Periodic Reporting for period 1 - MAESTRIA (Machine Learning Artificial Intelligence Early Detection Stroke Atrial Fibrillation)

Berichtszeitraum: 2021-03-01 bis 2022-08-31

Medical care of cardiac diseases needs to integrate more and more multiple parameters: functional and structural properties of cardiac tissues, genotype, metabolism or lifestyle. Multiple fields of expertise must be involved such as omics, biophysics of electrical signal, clinical imaging. Heterogeneous knowledge and data supporting complex and appropriate decisions to be taken by cardiologist clinicians for patient’s treatments; this new paradigm will revolutionise medical approaches and will durably impact the healthcare industry workflows starting from future emerging treatments to medical devices.

In Atrial Cardiomyopathy, characterised by a long period of clinically silent progression, and, most often, a dramatic acute clinical manifestation such as the new onset of symptomatic atrial fibrillation (AF), stroke or acute heart failure, the early detection of the disease and the recognition of precise underlying mechanisms are necessary for timely deployment of prevention strategies and personalised medical care.

The MAESTRIA project team focuses on developing novel approaches for timely detection of atrial myopathy to improve care management and identifying novel therapeutic targets for personalised medicine of AF and stroke. MAESTRIA addresses:
- Highly personalised diagnosis by combining research results on genomic, inflammation and metabolic disorders; all involved in the progression of atrial cardiomyopathy, incorporating AF and stroke in a novel, holistic and multidisciplinary patient health pathway. MAESTRIA has the potential of preventing excess deaths, stroke, and disability in 1.5-2% of the European population, and 12-15% of Europe’s octogenarians.
- Integration of data available from various sources by integrating mechanistic understanding of the cardiomyopathic substrate with cutting-edge imaging techniques, electrophysiological investigations and artificial intelligence approaches. Risk stratification in patients with AF will be refined, potential new therapeutic approaches to modify the natural history of AF and treatment rationalised.
- Development and deployment of a clinically applicable digital diagnosis platform by contributing to the development of a precision medicine tool set for the contemporary management of AF and stroke across Europe and beyond. MAESTRIA will build an open-access digital platform for clinicians and patients in Europe to inform them about risk based on the outcome of our investigations.

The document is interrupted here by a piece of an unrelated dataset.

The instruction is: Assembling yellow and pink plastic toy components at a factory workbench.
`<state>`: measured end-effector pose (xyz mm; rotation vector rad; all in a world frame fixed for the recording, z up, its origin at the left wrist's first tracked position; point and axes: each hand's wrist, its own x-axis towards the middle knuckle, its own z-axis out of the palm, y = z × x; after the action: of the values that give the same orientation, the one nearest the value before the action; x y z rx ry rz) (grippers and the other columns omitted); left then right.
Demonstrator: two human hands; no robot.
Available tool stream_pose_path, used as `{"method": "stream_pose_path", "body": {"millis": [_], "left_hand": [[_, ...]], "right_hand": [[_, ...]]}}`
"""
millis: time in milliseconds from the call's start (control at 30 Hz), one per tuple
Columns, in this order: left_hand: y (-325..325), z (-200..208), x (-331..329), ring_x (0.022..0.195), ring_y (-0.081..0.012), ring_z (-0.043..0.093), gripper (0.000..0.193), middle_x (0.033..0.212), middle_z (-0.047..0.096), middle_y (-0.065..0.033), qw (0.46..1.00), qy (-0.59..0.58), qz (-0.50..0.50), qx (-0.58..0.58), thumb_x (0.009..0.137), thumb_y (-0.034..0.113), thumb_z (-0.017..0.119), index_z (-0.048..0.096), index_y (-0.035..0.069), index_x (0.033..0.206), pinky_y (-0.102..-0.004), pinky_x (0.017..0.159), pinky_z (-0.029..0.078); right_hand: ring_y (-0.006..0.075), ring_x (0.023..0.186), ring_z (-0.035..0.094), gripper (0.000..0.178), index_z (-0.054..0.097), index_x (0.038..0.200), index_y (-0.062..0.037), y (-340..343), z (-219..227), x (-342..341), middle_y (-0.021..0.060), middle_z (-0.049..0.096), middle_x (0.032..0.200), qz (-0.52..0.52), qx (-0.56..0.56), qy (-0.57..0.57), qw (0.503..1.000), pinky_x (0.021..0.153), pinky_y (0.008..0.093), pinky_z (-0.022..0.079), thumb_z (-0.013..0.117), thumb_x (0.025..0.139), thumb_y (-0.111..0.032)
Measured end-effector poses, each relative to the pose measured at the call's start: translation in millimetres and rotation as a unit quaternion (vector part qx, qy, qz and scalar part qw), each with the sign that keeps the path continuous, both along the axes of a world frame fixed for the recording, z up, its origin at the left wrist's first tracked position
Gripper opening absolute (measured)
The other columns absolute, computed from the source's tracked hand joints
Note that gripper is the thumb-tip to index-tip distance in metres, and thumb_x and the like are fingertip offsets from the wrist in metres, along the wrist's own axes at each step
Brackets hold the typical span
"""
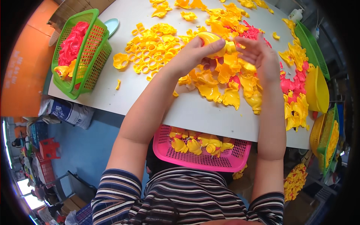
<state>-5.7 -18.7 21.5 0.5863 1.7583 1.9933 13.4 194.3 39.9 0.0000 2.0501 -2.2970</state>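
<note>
Above the middle of the white table, my left hand (pixel 195 52) is closed round a glossy yellow plastic toy part (pixel 209 38), thumb on top. A ring-like yellow end sticks out of it on the right. Just right of that end is my right hand (pixel 262 56), its fingers spread and nothing visible in them. Loose curved yellow shells (pixel 208 90) lie in a heap below and around both hands. To the left, many yellow rings (pixel 157 48) are scattered. Small red pieces (pixel 250 33) lie beyond the right hand.
A green basket (pixel 93 56) with red parts stands at the table's left. Below the near table edge, a pink basket (pixel 202 165) holds several yellow toy figures (pixel 194 146). On the right are more yellow and red parts (pixel 298 82), a yellow basin (pixel 318 90) and a green basket (pixel 313 48).
</note>
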Motion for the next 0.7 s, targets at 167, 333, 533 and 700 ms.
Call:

The MAESTRIA project team aims to develop and validate the first integrative diagnostic digital platform for atrial cardiomyopathy diagnosis. This platform will be designed to provide support for improved diagnostic accuracy that increases effectiveness and efficiency of treatments, as well as prevention of the complications of atrial cardiomyopathy, such as atrial fibrillation and stroke.
The goal of the MAESTRIA is to develop and validate the first integrative digital platform for the diagnostic of cardiomyopathy and to improve diagnostic accuracy, treatment effectiveness as well as prevention of atrial fibrillation and stroke, the two complications of the atrial cardiomyopathy.
The project is organized in eight WPs, from upstream research to deployment of applicable digital diagnostic platform and including ethics, valorisation, and network management.
• WP1, validation of multimodality imaging biomarkers. Progress has been achieved towards the sharing of clinical and scan data between partners to join the ORFAN Study to validate the atrial score. Implementation, training, and validation of a deep neural network for AI-based dynamic multimodality segmentation and atrial strain has been realized as well as the collection, and expert annotations of 1400 cine MRI loops of the heart and 2100 cine loops. A robust pseudonymisation tool is now available that will be used for the prospective study (WP4).
• WP2, electrophysiological parameters as biomarkers of the atrial cardiomyopathy. Progress have been made in linking molecular mechanisms of atrial cardiomyopathy to electrophysiological abnormalities by detailed analyzing of biological data of the Catch-ME cohort. The prospective clinical study, CATS AF designed to confront intra cardiac electrical mapping with MRI imaging has started with the recruitment of the first patients with de novo AF.
• WP3, the discovery of new biomarker of the atrial cardiomyopathy. The study of cell subpopulations involved in atrial cardiomyopathy has started using single cell transcriptomic approach and experimental models of atrial cardiomyopathy (collaboration Boston, Paris). It is possible to analyze using PET imaging, DFA storage specifically in the atria opening now perspective to study the impact of metabolism on atrial functional properties. Epicardial adipose tissue is a source of inflammasome that could be a potential biomarker of the atrial cardiomyopathy.
• WP4, prospective patient cohort to validate multimodality biomarkers. The consortium agreement has been signed by the 18 partners. Processes for patient recruitment as well as the various core labs to centralize clinical data are now setup.
• WP5, implementation of the MAESTRIA demonstrator. All legal, organizational, and operational aspects of the MAESTRIA demonstrator are setup.
• WP 6, dissemination. The consortium has been well visible through its website and thanks to the number of articles published by MAESTRIA partner as well as their active participations to congresses, conferences and workshops.
• WP7, project management. Maestria is managed by a core management team and weekly meetings are held for this purpose. In addition, coordination between the work packages is ensured through monthly meetings to monitor the project's progress. Maestria has also so far organised two annual meetings with a large number of participants and with good results in terms of consortium building and organisation of work.
• WP8, Ethics requirement. A delay should be noted in submitting the corresponding deliverables. However, progress has been made since the recruitment of a new project manager for the project mid-September. For examples, the ethics committee has now been formed and the first deliverable has also been submitted. The core management team will now ensure that all the efforts made in the different workpackages to manage all legal and regulatory aspects are formally taken into account as this report demonstrates.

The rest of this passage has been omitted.